• _Task brief_
Apart from the pictures, everything in the lines below must be printed exactly.

####################

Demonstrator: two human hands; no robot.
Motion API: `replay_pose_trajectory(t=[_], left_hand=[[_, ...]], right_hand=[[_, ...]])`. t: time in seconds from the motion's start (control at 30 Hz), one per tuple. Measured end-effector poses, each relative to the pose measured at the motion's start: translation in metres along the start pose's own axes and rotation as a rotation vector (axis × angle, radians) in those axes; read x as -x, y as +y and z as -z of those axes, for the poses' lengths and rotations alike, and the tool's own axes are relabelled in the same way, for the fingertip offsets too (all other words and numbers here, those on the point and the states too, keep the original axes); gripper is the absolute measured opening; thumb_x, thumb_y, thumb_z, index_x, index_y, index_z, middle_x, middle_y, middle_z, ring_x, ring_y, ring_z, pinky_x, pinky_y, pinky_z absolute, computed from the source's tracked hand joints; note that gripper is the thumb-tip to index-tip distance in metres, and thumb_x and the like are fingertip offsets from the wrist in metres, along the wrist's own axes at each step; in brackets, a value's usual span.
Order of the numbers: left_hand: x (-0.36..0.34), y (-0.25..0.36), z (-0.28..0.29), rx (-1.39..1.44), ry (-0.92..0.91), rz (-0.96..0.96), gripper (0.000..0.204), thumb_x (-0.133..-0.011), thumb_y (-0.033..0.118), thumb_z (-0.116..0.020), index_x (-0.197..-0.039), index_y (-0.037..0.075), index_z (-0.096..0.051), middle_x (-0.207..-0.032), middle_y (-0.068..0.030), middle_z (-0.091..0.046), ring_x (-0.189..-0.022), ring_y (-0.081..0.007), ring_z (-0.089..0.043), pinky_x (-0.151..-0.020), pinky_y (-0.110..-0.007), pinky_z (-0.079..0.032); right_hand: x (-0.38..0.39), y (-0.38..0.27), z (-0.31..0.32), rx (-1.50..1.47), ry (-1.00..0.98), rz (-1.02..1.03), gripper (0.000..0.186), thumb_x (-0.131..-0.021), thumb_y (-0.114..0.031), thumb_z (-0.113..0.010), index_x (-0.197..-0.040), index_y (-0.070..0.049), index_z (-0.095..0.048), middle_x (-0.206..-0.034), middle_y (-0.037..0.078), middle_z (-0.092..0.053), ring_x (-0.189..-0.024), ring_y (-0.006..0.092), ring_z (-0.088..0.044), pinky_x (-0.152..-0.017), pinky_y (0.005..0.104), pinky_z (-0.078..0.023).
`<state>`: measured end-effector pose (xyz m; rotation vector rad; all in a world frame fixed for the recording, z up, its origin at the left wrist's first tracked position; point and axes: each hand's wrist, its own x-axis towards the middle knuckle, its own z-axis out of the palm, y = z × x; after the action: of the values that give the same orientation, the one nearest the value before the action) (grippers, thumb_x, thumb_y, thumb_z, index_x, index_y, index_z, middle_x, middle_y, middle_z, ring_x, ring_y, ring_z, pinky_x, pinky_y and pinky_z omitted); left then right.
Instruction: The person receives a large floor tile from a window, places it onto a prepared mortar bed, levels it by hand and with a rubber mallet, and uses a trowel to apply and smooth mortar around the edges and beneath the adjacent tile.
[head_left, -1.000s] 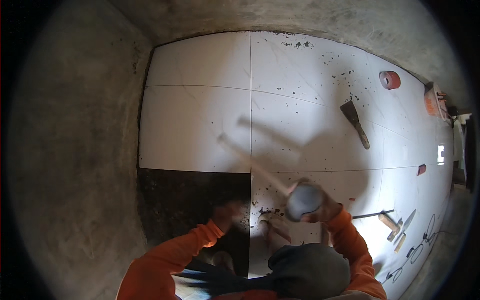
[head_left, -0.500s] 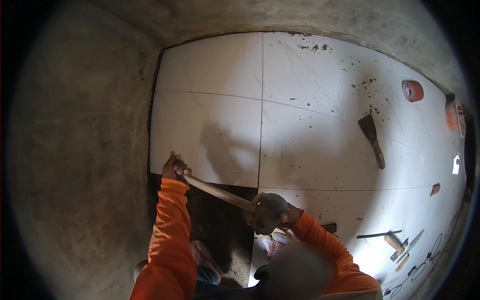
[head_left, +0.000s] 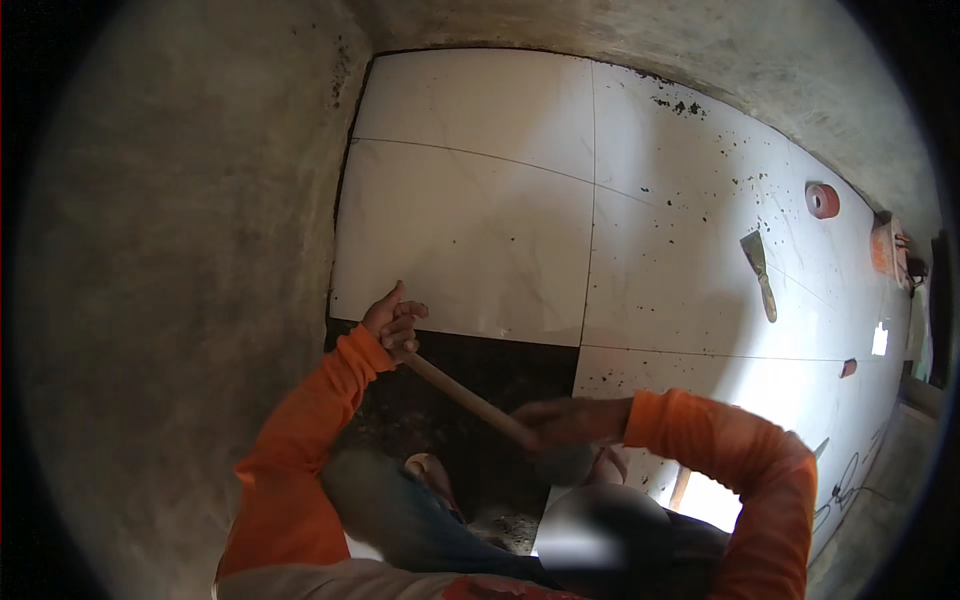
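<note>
A mallet with a long wooden handle (head_left: 462,398) slants across my front, its dark rounded head (head_left: 562,464) low and blurred. My left hand (head_left: 396,322) is closed round the handle's far end, with the thumb and a finger sticking out. Over the lower handle, just by the head, lies my right hand (head_left: 572,420); motion smears its fingers, so their grip does not show. Beneath the mallet is a dark tile-sized gap (head_left: 490,368) in the floor, bordered by large white tiles (head_left: 460,240). My bare foot (head_left: 432,478) rests in that gap.
Bare grey walls (head_left: 190,290) rise at the left and the back. On the tiles to the right lie a scraper (head_left: 760,275), a red tape roll (head_left: 822,201), a small red piece (head_left: 849,368) and black cable (head_left: 850,478). An orange container (head_left: 886,248) stands at the far right.
My right hand has moved from behind the mallet head to over the lower handle, its elbow swinging out right. The head has dropped lower. The view has shifted, and some tools have left sight.
</note>
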<state>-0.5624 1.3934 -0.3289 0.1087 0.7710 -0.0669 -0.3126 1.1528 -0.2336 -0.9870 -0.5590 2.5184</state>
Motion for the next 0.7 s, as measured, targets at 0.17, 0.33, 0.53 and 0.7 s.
replay_pose_trajectory(t=[0.17, 0.33, 0.53, 0.7], left_hand=[[-0.029, -0.038, 0.027, 0.123, -0.077, -0.032, 0.056, -0.091, 0.055, -0.042, -0.076, 0.005, -0.061, -0.036, 0.0042, -0.035, -0.028, -0.0117, -0.039, -0.042, -0.032, -0.049], [-0.035, -0.098, 0.054, 0.304, 0.202, -0.104, 0.043, -0.086, 0.055, -0.052, -0.074, 0.013, -0.058, -0.043, 0.0035, -0.038, -0.034, -0.011, -0.042, -0.043, -0.028, -0.043], [0.031, -0.122, 0.114, -1.181, 0.876, -0.107, 0.039, -0.085, 0.046, -0.059, -0.079, 0.008, -0.059, -0.052, -0.004, -0.048, -0.048, -0.0188, -0.052, -0.051, -0.03, -0.045], [0.025, -0.1, 0.134, -1.247, 0.99, -0.395, 0.042, -0.087, 0.046, -0.056, -0.087, 0.004, -0.06, -0.07, -0.0093, -0.061, -0.059, -0.0211, -0.059, -0.054, -0.031, -0.046]], right_hand=[[-0.091, 0.107, -0.058, 0.518, 0.411, 0.119, 0.041, -0.084, -0.033, -0.057, -0.106, 0.002, -0.054, -0.086, 0.02, -0.061, -0.08, 0.0288, -0.059, -0.073, 0.0381, -0.046], [-0.152, 0.157, -0.098, 0.3, 0.708, 0.08, 0.037, -0.086, -0.033, -0.056, -0.098, 0.002, -0.054, -0.08, 0.024, -0.059, -0.075, 0.0379, -0.061, -0.066, 0.0427, -0.046], [-0.187, 0.182, -0.115, 0.255, 0.865, 0.031, 0.041, -0.089, -0.037, -0.054, -0.097, 0.004, -0.055, -0.083, 0.028, -0.06, -0.085, 0.0448, -0.059, -0.066, 0.0438, -0.047], [-0.205, 0.158, -0.106, 0.174, 1.024, 0.064, 0.043, -0.092, -0.037, -0.047, -0.097, 0.005, -0.055, -0.081, 0.028, -0.06, -0.085, 0.0452, -0.058, -0.067, 0.044, -0.046]])
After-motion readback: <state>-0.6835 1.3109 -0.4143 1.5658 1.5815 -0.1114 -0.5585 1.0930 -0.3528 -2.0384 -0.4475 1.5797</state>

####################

• _Solution below_
Demonstrator: two human hands; no robot.
Motion API: `replay_pose_trajectory(t=[_], left_hand=[[_, ...]], right_hand=[[_, ...]])`. t: time in seconds from the motion's start (control at 30 Hz), one per tuple. Measured end-effector poses, each relative to the pose measured at the motion's start: translation in metres along the start pose's own axes and rotation as a rotation vector (axis × angle, radians) in those axes; read x as -x, y as +y and z as -z of those axes, for the poses' lengths and rotations alike, and the tool's own axes are relabelled in the same way, for the fingertip offsets too (all other words and numbers here, those on the point and the states too, keep the original axes); gripper is the absolute measured opening; thumb_x, thumb_y, thumb_z, index_x, index_y, index_z, middle_x, middle_y, middle_z, ring_x, ring_y, ring_z, pinky_x, pinky_y, pinky_z absolute, computed from the source's tracked hand joints; note that gripper is the thumb-tip to index-tip distance in metres, and thumb_x and the like are fingertip offsets from the wrist in metres, along the wrist's own axes at each step; in brackets, a value's usual span.
Order of the numbers: left_hand: x (-0.36..0.34), y (-0.25..0.36), z (-0.28..0.29), rx (-1.39..1.44), ry (-0.92..0.91), rz (-0.96..0.96), gripper (0.000..0.204), thumb_x (-0.133..-0.011), thumb_y (-0.033..0.118), thumb_z (-0.116..0.020), index_x (-0.197..-0.039), index_y (-0.037..0.075), index_z (-0.096..0.051), middle_x (-0.207..-0.032), middle_y (-0.068..0.030), middle_z (-0.091..0.046), ring_x (-0.189..-0.022), ring_y (-0.081..0.007), ring_z (-0.089..0.043), pinky_x (-0.151..-0.020), pinky_y (-0.110..-0.007), pinky_z (-0.079..0.032); right_hand: x (-0.38..0.39), y (-0.38..0.27), z (-0.31..0.32), rx (-1.50..1.47), ry (-1.00..0.98), rz (-1.02..1.03), gripper (0.000..0.186), thumb_x (-0.131..-0.021), thumb_y (-0.114..0.031), thumb_z (-0.113..0.010), index_x (-0.197..-0.040), index_y (-0.070..0.049), index_z (-0.095..0.048), middle_x (-0.206..-0.034), middle_y (-0.037..0.078), middle_z (-0.092..0.053), ring_x (-0.189..-0.024), ring_y (-0.006..0.092), ring_z (-0.088..0.044), pinky_x (-0.152..-0.017), pinky_y (0.005..0.104), pinky_z (-0.078..0.023).
`<state>`: measured end-effector pose (xyz m; rotation vector rad; all in a world frame fixed for the recording, z up, its origin at the left wrist's first tracked position; point and axes: each hand's wrist, its own x-axis towards the middle knuckle, its own z-axis out of the palm, y = z × x; after the action: of the values that give the same orientation, the one nearest the value before the action) (grippers, thumb_x, thumb_y, thumb_z, index_x, index_y, index_z, middle_x, middle_y, middle_z, ring_x, ring_y, ring_z, pinky_x, pinky_y and pinky_z omitted); left then right.
Instruction: The person receives a large floor tile from a window, places it onto a prepared mortar bed, levels it by hand and with a rubber mallet, and uses a trowel to apply and smooth mortar around the edges and beneath the adjacent tile.
[head_left, -1.000s] 
[head_left, -0.500s] 
[head_left, +0.000s] 
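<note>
A mallet with a long wooden handle (head_left: 462,398) slants across my front, its dark rounded head (head_left: 562,464) low and blurred. My left hand (head_left: 396,322) is closed round the handle's far end, with the thumb and a finger sticking out. Over the lower handle, just by the head, lies my right hand (head_left: 572,420); motion smears its fingers, so their grip does not show. Beneath the mallet is a dark tile-sized gap (head_left: 490,368) in the floor, bordered by large white tiles (head_left: 460,240). My bare foot (head_left: 432,478) rests in that gap.
Bare grey walls (head_left: 190,290) rise at the left and the back. On the tiles to the right lie a scraper (head_left: 760,275), a red tape roll (head_left: 822,201), a small red piece (head_left: 849,368) and black cable (head_left: 850,478). An orange container (head_left: 886,248) stands at the far right.
My right hand has moved from behind the mallet head to over the lower handle, its elbow swinging out right. The head has dropped lower. The view has shifted, and some tools have left sight.
</note>
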<state>-0.5624 1.3934 -0.3289 0.1087 0.7710 -0.0669 -0.3126 1.1528 -0.2336 -0.9870 -0.5590 2.5184</state>
Motion for the next 0.7 s, as measured, targets at 0.17, 0.33, 0.53 and 0.7 s.
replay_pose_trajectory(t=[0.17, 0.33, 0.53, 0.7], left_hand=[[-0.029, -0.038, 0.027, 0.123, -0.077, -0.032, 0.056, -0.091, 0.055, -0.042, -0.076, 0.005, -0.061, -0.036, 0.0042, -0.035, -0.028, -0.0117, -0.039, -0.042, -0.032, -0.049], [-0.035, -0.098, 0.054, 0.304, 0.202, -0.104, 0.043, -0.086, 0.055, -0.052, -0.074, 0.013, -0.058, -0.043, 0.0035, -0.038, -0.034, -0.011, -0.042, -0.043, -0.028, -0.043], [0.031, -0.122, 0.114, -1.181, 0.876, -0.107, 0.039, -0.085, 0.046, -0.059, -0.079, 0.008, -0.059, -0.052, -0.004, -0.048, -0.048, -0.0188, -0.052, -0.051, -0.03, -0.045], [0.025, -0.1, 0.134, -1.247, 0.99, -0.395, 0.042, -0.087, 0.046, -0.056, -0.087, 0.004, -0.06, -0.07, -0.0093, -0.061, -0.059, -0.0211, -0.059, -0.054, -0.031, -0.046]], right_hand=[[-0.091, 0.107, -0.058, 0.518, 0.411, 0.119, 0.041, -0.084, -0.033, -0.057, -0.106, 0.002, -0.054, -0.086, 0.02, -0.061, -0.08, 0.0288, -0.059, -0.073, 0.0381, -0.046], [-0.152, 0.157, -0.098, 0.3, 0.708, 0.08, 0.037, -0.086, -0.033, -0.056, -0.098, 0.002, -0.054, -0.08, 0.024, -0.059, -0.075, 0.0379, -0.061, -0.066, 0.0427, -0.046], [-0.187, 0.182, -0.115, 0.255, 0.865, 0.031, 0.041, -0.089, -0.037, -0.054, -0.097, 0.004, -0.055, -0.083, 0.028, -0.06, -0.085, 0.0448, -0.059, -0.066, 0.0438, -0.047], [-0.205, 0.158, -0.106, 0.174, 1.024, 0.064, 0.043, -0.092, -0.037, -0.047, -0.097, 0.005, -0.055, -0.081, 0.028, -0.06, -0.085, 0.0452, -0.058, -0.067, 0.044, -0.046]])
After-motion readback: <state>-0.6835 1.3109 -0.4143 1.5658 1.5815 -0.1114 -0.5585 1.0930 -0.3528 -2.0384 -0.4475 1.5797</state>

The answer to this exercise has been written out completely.